Endianness is not a problem when working with a sequnce of bytes (8-bit)
like in utf-8. It only becomes a problem when you deal with more than 1
byte representing 1 value. So it's an issue in UTF-16 which is big-endian by
default I think.

So I interpreted the message "ERROR: could not convert UTF-8 character 0x00ef
to ISO8859-1" as a byte sequence with 0x00 first, and then 0xef. Maybe that's
a wrong assumption.

>
> I think this is assumed little-endian, e.g. first byte 0x00 and
> second byte 0xEF (especially because UTF-8 is just a series of
> bytes without any endianness aspects, so it makes good sense to
> actually read this left-to-right, e.g. byte 0x00 first).

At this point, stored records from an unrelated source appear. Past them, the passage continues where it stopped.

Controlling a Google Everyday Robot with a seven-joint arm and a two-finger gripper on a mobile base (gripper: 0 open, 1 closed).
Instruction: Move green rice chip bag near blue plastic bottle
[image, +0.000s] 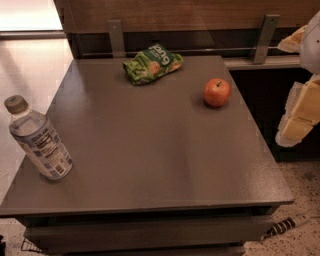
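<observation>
Tool (296, 91) hangs beside the table (150, 145), bag (152, 63) far from bottle (39, 141).

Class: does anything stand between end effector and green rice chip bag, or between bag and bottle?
The red apple sits roughly between the end effector, at the right edge, and the green rice chip bag. Nothing visible separates bag from blue plastic bottle.

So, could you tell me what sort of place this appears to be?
Probably an office break area: a dark grey square table holding a green foil chip bag, a red apple and a clear bluish plastic bottle. The gripper hangs beyond its right edge.
</observation>
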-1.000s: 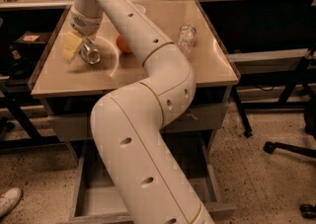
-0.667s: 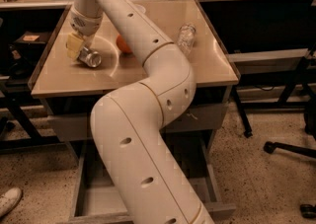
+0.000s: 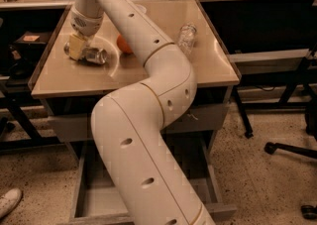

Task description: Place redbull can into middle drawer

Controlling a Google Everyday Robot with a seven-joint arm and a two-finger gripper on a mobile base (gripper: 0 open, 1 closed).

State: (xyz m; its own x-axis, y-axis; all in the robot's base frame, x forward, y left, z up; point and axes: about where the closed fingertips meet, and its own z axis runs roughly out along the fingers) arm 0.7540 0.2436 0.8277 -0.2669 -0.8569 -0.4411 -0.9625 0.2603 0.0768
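The hand [image 3: 77,49] sits on the redbull can [image 3: 95,55] at the left of the surface [image 3: 210,68]. An orange [image 3: 123,45] lies near on the right and a bottle [image 3: 186,38] well apart. The arm [image 3: 148,135] overhangs the open middle drawer [image 3: 96,201], leaving its left part free.

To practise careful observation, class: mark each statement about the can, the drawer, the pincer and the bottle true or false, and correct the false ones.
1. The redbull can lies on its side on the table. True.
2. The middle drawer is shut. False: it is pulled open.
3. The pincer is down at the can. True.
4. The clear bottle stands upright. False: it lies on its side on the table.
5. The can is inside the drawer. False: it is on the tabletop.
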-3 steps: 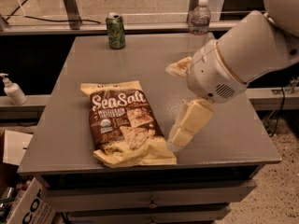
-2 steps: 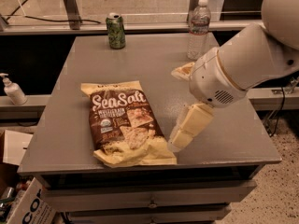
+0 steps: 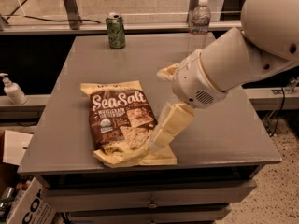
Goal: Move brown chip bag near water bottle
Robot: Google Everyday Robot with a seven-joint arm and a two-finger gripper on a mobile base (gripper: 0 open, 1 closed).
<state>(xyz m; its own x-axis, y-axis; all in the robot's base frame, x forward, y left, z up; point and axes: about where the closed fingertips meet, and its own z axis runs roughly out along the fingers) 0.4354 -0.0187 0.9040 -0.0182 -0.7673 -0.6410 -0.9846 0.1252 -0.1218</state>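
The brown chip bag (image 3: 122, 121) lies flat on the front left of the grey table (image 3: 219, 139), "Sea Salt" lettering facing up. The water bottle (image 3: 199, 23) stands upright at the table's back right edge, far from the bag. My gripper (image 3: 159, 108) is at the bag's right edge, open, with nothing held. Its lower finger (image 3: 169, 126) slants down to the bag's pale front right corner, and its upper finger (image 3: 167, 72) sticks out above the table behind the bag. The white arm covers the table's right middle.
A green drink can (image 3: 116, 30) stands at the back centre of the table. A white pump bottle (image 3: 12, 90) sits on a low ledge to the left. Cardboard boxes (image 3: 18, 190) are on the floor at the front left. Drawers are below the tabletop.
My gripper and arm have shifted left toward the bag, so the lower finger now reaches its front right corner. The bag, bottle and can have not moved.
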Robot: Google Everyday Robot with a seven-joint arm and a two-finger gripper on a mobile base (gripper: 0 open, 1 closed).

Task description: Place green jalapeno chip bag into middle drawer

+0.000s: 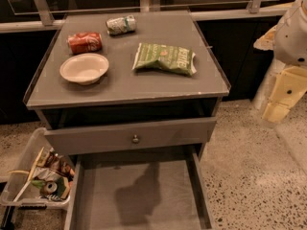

As I said above. Endiness is not an issue for UTF-8. The byte _sequence_ is
always read from start to end.

>
> Yes to "and UCS-2". Two-byte sequences in UCS-2 and UTF-16 are
> the same[1].


Yes.

>
> Hum I think I may understand what's going on here. It's possible
> that in the message:
>
> ERROR: could not convert UTF-8 character 0x00ef to ISO8859-1
>
> when they say "0x00ef" they don't talk about UTF-8 per-see but
> they use the unicode representation (which is error prone).


If 0x00ef refers to a unicode codepoint, it should not have been a problem to
convert it to ISO-8859-1 (0xef).

If 0x00ef refers to a byte sequence, then the error message is a bit
misleading because it's not a character but a byte sequence. And the error
is decoding the UTF-8, not encoding the ISO-8859-1.